WORK INSTRUCTION: For the records below, report how many lines include the word "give". Only the number should appear.

SOURCE RECORDS:
------------------------------------------------------------

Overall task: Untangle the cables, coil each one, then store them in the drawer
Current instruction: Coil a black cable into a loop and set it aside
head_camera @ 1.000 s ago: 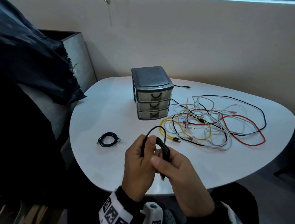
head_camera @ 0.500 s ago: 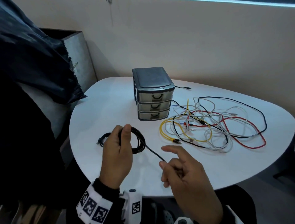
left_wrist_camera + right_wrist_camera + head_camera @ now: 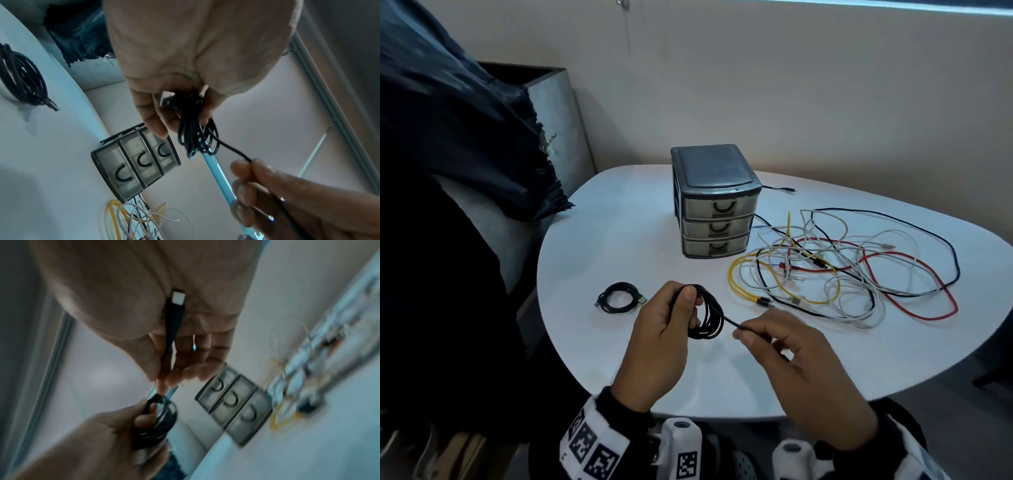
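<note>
Starting at the left of the white oval tabletop (image 3: 619, 359), I see one finished black cable coil (image 3: 619, 296) lying flat with its plug end sticking out; I count that one as coiled but not yet stored.

Just to its right, above the table's near edge, my left hand (image 3: 664, 339) grips a second bundle of thin black cable loops (image 3: 707, 317), thumb and curled fingers closed round the top of the loops. The left wrist view shows one metal plug tucked in under those fingers. A short free tail runs from the loops across to my right hand (image 3: 801, 373), whose thumb and forefinger pinch it while the other fingers curl loosely. The right wrist view, though blurred, shows the tail's dark USB plug (image 3: 175, 311) lying against the palm. I judge this coil nearly done: only that last length remains to be wrapped or tucked in.

Further back, near the table's middle, stands the small grey three-drawer plastic organiser (image 3: 714, 202). All three drawers look closed, so nothing appears to have been stored yet.

To the right of it sprawls the loose tangle of yellow, white, red and black cables (image 3: 842, 270), crossing over one another on the tabletop. That heap is most of the remaining work: separating, coiling, then loading everything into a drawer.
</note>
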A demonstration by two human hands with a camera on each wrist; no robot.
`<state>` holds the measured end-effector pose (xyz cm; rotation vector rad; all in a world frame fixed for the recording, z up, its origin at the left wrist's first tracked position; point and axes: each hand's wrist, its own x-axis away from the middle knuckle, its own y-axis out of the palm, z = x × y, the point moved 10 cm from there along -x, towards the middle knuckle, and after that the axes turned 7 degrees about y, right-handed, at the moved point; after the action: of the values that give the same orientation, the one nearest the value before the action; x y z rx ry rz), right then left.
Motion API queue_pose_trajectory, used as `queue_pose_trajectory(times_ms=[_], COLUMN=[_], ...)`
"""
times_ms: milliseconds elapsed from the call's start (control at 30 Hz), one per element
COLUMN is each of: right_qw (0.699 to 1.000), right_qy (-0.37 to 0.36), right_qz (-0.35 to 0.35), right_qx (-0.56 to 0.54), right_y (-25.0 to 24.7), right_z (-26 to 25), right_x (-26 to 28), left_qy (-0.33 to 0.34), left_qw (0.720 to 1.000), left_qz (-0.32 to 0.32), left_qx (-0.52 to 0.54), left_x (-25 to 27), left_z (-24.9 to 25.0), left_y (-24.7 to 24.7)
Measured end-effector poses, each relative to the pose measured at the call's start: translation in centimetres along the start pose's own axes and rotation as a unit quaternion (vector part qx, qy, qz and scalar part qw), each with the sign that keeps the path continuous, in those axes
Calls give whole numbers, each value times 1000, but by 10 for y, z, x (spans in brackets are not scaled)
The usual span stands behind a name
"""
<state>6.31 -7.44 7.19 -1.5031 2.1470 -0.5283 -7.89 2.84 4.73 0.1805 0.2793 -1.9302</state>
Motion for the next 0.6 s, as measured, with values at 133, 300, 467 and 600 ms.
queue_pose_trajectory(times_ms=[133, 300, 467, 600], right_qw=[950, 995, 905, 862], right_qy=[-52, 60, 192, 194], right_qz=[-7, 6, 15, -73], right_qx=[308, 84, -379, -463], right_y=[7, 0, 12, 33], right_z=[9, 24, 24, 13], right_x=[-5, -18, -19, -22], left_qy=[-29, -110, -182, -253], left_qw=[999, 986, 950, 893], left_qz=[-12, 7, 25, -25], left_qx=[9, 125, 251, 372], left_x=[1, 7, 11, 17], left_z=[-3, -11, -19, -19], left_y=[7, 15, 19, 32])
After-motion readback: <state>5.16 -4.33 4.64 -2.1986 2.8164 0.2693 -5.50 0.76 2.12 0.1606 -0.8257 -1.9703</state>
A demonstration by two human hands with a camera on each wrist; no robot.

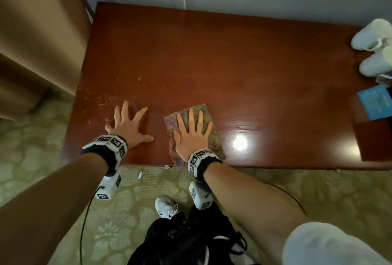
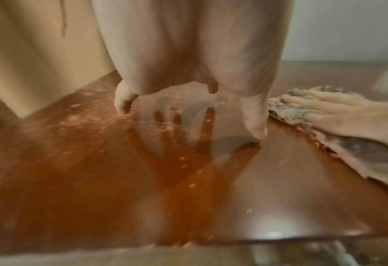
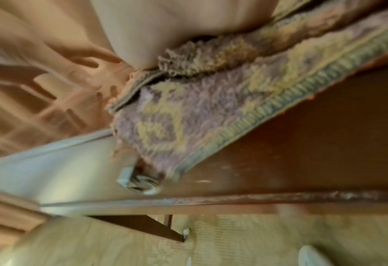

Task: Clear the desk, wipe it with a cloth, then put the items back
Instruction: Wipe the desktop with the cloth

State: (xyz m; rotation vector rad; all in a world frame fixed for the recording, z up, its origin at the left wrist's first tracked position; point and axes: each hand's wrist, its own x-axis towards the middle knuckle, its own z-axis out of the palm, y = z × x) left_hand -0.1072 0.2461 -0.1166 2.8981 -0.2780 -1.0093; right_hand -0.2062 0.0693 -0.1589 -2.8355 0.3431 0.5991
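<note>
A glossy reddish-brown wooden bench [image 1: 212, 63] is shown, with pale speckled marks scattered near its left edge. A cloth [image 1: 203, 116] patterned in muted purple, yellow-green and grey, with a striped border, is seen on it. Two white cups [image 1: 371, 48] and a bright blue card [image 1: 375, 102] are seen at the right edge. The floor [image 1: 42, 158] is covered in a pale green floral pattern. White bands with black-and-white square markers are worn on both wrists. A white shoe [image 1: 165, 206] is visible.
</note>
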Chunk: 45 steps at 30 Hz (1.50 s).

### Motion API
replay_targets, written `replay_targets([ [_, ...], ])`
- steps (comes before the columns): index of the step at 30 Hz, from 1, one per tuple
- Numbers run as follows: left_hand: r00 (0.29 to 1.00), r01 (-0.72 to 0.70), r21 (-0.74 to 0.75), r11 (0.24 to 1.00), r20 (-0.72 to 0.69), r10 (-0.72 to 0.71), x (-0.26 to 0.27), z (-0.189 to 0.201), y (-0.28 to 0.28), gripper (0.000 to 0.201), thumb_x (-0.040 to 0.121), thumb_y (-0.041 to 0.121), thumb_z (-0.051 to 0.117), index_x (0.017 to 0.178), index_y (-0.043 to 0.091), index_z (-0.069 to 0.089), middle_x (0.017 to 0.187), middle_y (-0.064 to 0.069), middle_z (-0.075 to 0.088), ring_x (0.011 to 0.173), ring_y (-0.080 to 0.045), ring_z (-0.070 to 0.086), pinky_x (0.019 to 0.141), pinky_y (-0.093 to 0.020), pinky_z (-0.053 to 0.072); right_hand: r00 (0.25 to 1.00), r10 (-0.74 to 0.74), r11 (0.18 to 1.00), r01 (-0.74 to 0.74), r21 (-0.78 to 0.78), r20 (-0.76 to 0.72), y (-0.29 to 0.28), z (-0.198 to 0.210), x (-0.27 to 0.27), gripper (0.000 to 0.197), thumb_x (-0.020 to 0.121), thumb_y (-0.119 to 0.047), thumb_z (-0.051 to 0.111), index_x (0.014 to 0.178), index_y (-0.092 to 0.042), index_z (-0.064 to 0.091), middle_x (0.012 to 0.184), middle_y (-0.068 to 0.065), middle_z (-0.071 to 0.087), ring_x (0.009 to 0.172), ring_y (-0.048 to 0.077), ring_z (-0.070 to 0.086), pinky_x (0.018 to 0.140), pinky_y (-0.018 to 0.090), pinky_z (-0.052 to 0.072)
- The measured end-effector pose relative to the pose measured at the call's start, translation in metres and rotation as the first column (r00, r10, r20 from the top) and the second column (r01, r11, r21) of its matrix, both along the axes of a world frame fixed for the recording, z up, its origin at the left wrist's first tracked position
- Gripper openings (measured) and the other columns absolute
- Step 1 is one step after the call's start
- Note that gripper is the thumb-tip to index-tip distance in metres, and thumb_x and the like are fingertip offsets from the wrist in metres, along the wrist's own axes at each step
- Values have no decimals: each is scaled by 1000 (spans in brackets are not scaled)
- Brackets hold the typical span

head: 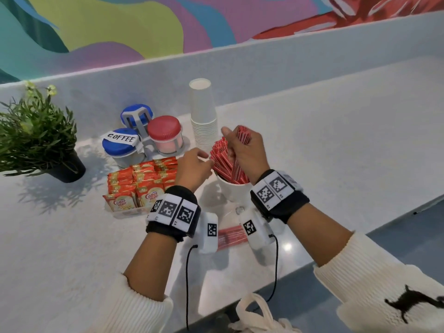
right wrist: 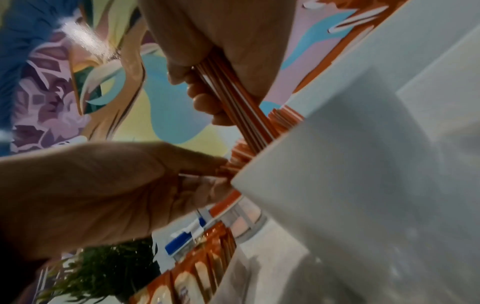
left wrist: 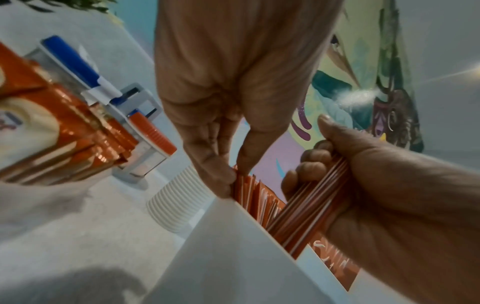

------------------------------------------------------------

RESULT: 2